• Material for the task:
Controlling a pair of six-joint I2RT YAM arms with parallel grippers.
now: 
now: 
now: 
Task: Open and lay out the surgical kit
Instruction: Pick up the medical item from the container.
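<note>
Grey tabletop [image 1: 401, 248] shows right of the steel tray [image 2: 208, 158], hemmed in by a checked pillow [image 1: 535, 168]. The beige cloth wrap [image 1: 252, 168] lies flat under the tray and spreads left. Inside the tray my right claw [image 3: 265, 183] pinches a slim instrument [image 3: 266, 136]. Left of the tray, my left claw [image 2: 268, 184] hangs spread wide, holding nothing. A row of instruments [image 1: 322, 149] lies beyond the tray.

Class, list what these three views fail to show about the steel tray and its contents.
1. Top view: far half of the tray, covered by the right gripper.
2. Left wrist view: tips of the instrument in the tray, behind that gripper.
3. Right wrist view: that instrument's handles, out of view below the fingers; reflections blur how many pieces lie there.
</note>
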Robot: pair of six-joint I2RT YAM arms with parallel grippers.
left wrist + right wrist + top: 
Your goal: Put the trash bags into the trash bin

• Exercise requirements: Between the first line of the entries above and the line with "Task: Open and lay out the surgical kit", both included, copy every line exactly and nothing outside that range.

• Answer box:
Controlling a pair of six-joint I2RT YAM arms with parallel grippers.
now: 
now: 
now: 
Task: Open and lay out the surgical kit

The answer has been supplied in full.